Task statement: Before you write out the listing, remove the pictures; everything else stays exactly as it is.
╭──
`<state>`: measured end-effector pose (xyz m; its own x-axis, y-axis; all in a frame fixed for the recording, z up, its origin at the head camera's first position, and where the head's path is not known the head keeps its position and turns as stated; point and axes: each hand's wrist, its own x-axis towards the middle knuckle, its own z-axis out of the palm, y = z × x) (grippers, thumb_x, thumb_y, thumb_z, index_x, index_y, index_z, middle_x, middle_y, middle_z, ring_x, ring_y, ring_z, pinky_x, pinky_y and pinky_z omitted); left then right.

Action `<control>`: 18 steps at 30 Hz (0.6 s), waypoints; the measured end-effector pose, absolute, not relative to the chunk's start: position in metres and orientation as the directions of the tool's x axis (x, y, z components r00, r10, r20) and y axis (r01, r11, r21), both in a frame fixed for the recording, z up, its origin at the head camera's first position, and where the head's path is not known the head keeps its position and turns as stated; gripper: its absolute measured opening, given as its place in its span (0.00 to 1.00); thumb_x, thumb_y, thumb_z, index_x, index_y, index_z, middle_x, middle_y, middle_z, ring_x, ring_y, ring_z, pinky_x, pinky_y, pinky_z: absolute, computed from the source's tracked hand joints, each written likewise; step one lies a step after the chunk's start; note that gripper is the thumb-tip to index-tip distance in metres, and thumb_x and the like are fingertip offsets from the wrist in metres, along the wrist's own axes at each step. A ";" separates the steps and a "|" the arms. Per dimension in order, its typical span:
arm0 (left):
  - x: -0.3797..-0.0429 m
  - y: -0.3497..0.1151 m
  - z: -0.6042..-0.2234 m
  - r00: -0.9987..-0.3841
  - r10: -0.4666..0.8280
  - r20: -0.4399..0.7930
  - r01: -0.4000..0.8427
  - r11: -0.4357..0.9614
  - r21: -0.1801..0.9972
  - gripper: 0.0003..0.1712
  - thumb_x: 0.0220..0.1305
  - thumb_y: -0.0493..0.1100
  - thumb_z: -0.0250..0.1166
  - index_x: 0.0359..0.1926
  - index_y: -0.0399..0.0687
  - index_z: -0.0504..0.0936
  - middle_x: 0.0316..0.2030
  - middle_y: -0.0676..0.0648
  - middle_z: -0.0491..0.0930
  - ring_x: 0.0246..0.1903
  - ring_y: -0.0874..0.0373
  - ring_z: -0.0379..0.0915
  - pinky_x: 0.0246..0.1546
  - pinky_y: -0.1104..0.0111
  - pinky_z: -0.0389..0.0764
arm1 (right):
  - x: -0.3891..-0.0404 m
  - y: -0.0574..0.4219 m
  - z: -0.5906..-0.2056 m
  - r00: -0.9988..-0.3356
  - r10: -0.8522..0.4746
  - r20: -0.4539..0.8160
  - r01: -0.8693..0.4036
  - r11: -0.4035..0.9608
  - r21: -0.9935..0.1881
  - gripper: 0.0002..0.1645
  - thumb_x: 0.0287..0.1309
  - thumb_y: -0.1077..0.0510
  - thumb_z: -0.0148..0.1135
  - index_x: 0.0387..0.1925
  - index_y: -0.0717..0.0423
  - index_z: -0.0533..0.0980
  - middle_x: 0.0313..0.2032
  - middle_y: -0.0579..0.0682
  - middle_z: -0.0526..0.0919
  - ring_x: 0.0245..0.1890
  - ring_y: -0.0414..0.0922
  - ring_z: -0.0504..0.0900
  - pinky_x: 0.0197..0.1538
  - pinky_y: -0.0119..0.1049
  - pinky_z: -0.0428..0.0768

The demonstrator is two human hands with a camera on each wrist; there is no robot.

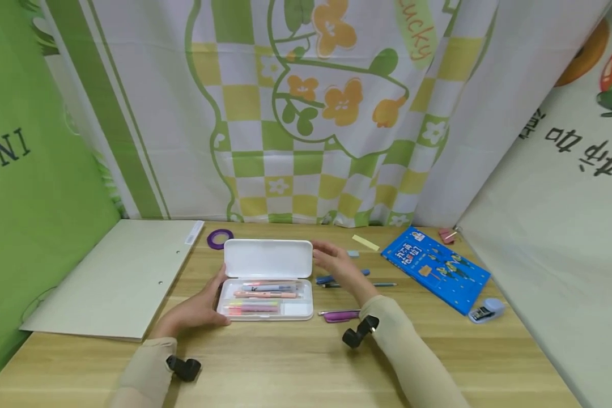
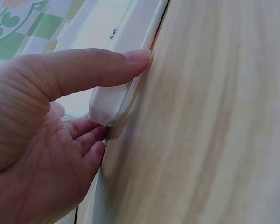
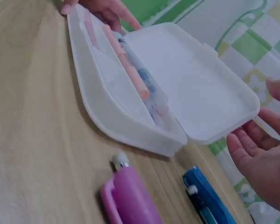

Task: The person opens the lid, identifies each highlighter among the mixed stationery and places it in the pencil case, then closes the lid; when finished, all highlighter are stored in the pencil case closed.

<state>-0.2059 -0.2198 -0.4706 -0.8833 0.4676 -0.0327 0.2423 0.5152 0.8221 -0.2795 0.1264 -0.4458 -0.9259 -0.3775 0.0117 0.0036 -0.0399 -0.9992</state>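
A white pencil case (image 1: 301, 309) stands with its lid (image 1: 268, 259) raised on the wooden table. Inside lie several pens and pink and yellow sticks, with a peach-coloured pen (image 3: 130, 74) among them. My left hand (image 1: 199, 309) holds the case at its front left corner. In the left wrist view its thumb (image 2: 98, 70) lies over the front edge, with the other fingers round the left side. My right hand (image 1: 339, 269) is at the lid's right edge. In the right wrist view its fingertips (image 3: 235, 144) touch the lid near a corner, loosely extended.
Right of the case lie a purple pen (image 1: 340, 316), a blue pen (image 1: 357, 274) and a pencil (image 1: 382, 284). Farther right are a blue book (image 1: 436, 269) and a small stapler (image 1: 487, 310). A cream folder (image 1: 117, 277) and a purple tape roll (image 1: 220, 238) are on the left.
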 end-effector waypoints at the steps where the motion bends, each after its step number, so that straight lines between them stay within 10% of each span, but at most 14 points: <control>1: -0.206 -0.219 -0.472 -0.884 0.466 -0.022 0.244 0.502 0.830 0.74 0.41 0.36 0.76 0.70 0.35 0.24 0.67 0.27 0.46 0.68 0.31 0.38 0.66 0.42 0.38 | -0.279 0.125 -0.446 -0.926 -0.376 0.017 0.012 -0.075 -0.997 0.30 0.67 0.59 0.50 0.65 0.70 0.60 0.62 0.65 0.67 0.59 0.53 0.70 0.65 0.49 0.65; 7: -0.206 -0.219 -0.473 -0.895 0.445 0.001 0.249 0.498 0.831 0.77 0.39 0.36 0.77 0.68 0.30 0.20 0.64 0.27 0.53 0.65 0.30 0.46 0.66 0.42 0.41 | -0.267 0.119 -0.447 -0.943 -0.330 0.037 0.023 -0.173 -0.985 0.18 0.69 0.57 0.48 0.50 0.68 0.71 0.45 0.52 0.79 0.46 0.43 0.77 0.61 0.45 0.71; 11: -0.205 -0.219 -0.471 -0.898 0.439 -0.034 0.215 0.504 0.836 0.78 0.40 0.36 0.77 0.67 0.32 0.17 0.65 0.24 0.50 0.65 0.29 0.48 0.65 0.44 0.46 | -0.251 0.120 -0.448 -0.935 -0.354 -0.011 0.007 0.012 -1.000 0.12 0.65 0.54 0.55 0.38 0.60 0.75 0.48 0.53 0.81 0.51 0.43 0.76 0.60 0.45 0.70; 18: -0.203 -0.221 -0.463 -0.888 0.441 -0.131 0.133 0.520 0.844 0.79 0.43 0.44 0.77 0.68 0.40 0.15 0.69 0.25 0.39 0.68 0.31 0.39 0.66 0.44 0.42 | -0.231 0.124 -0.456 -0.834 -0.548 -0.058 -0.160 0.341 -0.926 0.35 0.58 0.53 0.64 0.64 0.62 0.65 0.65 0.60 0.65 0.66 0.55 0.62 0.65 0.48 0.64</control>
<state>-0.2034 -0.2213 -0.4629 -0.8879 0.4408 -0.1312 0.1333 0.5197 0.8439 -0.2314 0.1244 -0.4556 -0.8344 -0.5482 -0.0575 -0.1603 0.3412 -0.9262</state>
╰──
Solution to this exercise:
`<state>`: measured end-effector pose (xyz m; its own x-axis, y-axis; all in a frame fixed for the recording, z up, its origin at the head camera's first position, and where the head's path is not known the head keeps its position and turns as stated; point and axes: each hand's wrist, its own x-axis towards the middle knuckle, its own z-axis out of the palm, y = z × x) (grippers, thumb_x, thumb_y, thumb_z, index_x, index_y, index_z, middle_x, middle_y, middle_z, ring_x, ring_y, ring_z, pinky_x, pinky_y and pinky_z omitted); left then right.

Action `<control>`: 18 steps at 30 Hz (0.6 s), waypoints; the measured end-effector pose, absolute, not relative to the chunk's start: position in metres and orientation as the directions of the tool's x axis (x, y, z components r00, r10, r20) and y axis (r01, r11, r21), both in a frame fixed for the recording, z up, its origin at the head camera's first position, and where the head's path is not known the head keeps its position and turns as stated; gripper: its absolute measured opening, given as its place in its span (0.00 to 1.00); thumb_x, thumb_y, thumb_z, index_x, index_y, index_z, middle_x, middle_y, middle_z, ring_x, ring_y, ring_z, pinky_x, pinky_y, pinky_z: absolute, computed from the source's tracked hand joints, each written likewise; step one lies a step after the chunk's start; note that gripper is the thumb-tip to index-tip distance in metres, and thumb_x and the like are fingertip offsets from the wrist in metres, along the wrist's own axes at each step. A ";" separates the steps and a "|" the arms. Per dimension in order, its typical span:
arm0 (left):
  - x: -0.3797..-0.0429 m
  - y: -0.3497..0.1151 m
  - z: -0.6042..-0.2234 m
  - r00: -0.9987..-0.3841
  - r10: -0.4666..0.8280
  - r20: -0.4399..0.7930
  - r01: -0.4000..0.8427
  - r11: -0.4357..0.9614
  - r21: -0.1801..0.9972
  - gripper: 0.0003..0.1712
  - thumb_x: 0.0220..0.1305
  - thumb_y: -0.0493..0.1100
  - thumb_z: -0.0250..0.1166
  - index_x: 0.0359..0.1926
  - index_y: -0.0399..0.0687
  - index_z: -0.0504..0.0936
  - middle_x: 0.0316..0.2030
  - middle_y: -0.0676..0.0648
  - middle_z: -0.0491..0.0930
  - ring_x: 0.0246..0.1903
  - ring_y: -0.0874..0.0373
  - ring_z: -0.0379..0.0915
  - pinky_x: 0.0246..0.1546
  - pinky_y: -0.1104..0.0111
  - pinky_z: -0.0389..0.0764
arm1 (right):
  - x: -0.3891..-0.0404 m
  - y: -0.0574..0.4219 m
  - z: -0.5906..-0.2056 m
  - r00: -0.9988..-0.3356
  - r10: -0.8522..0.4746
  - r20: -0.4539..0.8160
  - r01: -0.8693..0.4036
  - r11: -0.4035..0.9608
  - r21: -0.9935..0.1881
  - gripper: 0.0002..0.1645
  - thumb_x: 0.0287..0.1309
  - thumb_y: -0.1077..0.0510
  - thumb_z: -0.0148..0.1135
  - index_x: 0.0387..0.1925
  - index_y: -0.0717..0.0423
  - index_z: -0.0533..0.0980
  - middle_x: 0.0313..0.2032
  - middle_y: -0.0579..0.0682
  - middle_z: -0.0526..0.0919
  - ring_x: 0.0245..0.1890
  - ring_y: -0.0414..0.0922
  - ring_z: -0.0504..0.0900
  - pinky_x: 0.0197..0.1538
  - pinky_y: -0.0119..0.1049
  - pinky_z: -0.0428..0.0768

The demonstrator is two human hands with a camera on each wrist; there is no robot.


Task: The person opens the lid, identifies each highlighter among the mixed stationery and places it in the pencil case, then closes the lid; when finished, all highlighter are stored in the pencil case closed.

<state>-0.2059 -0.2198 -0.4706 -0.8833 0.4676 -0.0327 0.2423 0.5152 0.8221 -0.2795 0.1264 -0.4458 -0.9259 -0.3775 0.0117 0.0036 -0.0399 -0.9992</state>
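A white pencil case (image 1: 301, 309) stands with its lid (image 1: 268, 259) raised on the wooden table. Inside lie several pens and pink and yellow sticks, with a peach-coloured pen (image 3: 130, 74) among them. My left hand (image 1: 199, 309) holds the case at its front left corner. In the left wrist view its thumb (image 2: 98, 70) lies over the front edge, with the other fingers round the left side. My right hand (image 1: 339, 269) is at the lid's right edge. In the right wrist view its fingertips (image 3: 235, 144) touch the lid near a corner, loosely extended.
Right of the case lie a purple pen (image 1: 340, 316), a blue pen (image 1: 357, 274) and a pencil (image 1: 382, 284). Farther right are a blue book (image 1: 436, 269) and a small stapler (image 1: 487, 310). A cream folder (image 1: 117, 277) and a purple tape roll (image 1: 220, 238) are on the left.
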 end-effector waypoints at the steps where the motion bends, each after its step number, so that straight lines between them stay within 10% of each span, but at most 14 points: <control>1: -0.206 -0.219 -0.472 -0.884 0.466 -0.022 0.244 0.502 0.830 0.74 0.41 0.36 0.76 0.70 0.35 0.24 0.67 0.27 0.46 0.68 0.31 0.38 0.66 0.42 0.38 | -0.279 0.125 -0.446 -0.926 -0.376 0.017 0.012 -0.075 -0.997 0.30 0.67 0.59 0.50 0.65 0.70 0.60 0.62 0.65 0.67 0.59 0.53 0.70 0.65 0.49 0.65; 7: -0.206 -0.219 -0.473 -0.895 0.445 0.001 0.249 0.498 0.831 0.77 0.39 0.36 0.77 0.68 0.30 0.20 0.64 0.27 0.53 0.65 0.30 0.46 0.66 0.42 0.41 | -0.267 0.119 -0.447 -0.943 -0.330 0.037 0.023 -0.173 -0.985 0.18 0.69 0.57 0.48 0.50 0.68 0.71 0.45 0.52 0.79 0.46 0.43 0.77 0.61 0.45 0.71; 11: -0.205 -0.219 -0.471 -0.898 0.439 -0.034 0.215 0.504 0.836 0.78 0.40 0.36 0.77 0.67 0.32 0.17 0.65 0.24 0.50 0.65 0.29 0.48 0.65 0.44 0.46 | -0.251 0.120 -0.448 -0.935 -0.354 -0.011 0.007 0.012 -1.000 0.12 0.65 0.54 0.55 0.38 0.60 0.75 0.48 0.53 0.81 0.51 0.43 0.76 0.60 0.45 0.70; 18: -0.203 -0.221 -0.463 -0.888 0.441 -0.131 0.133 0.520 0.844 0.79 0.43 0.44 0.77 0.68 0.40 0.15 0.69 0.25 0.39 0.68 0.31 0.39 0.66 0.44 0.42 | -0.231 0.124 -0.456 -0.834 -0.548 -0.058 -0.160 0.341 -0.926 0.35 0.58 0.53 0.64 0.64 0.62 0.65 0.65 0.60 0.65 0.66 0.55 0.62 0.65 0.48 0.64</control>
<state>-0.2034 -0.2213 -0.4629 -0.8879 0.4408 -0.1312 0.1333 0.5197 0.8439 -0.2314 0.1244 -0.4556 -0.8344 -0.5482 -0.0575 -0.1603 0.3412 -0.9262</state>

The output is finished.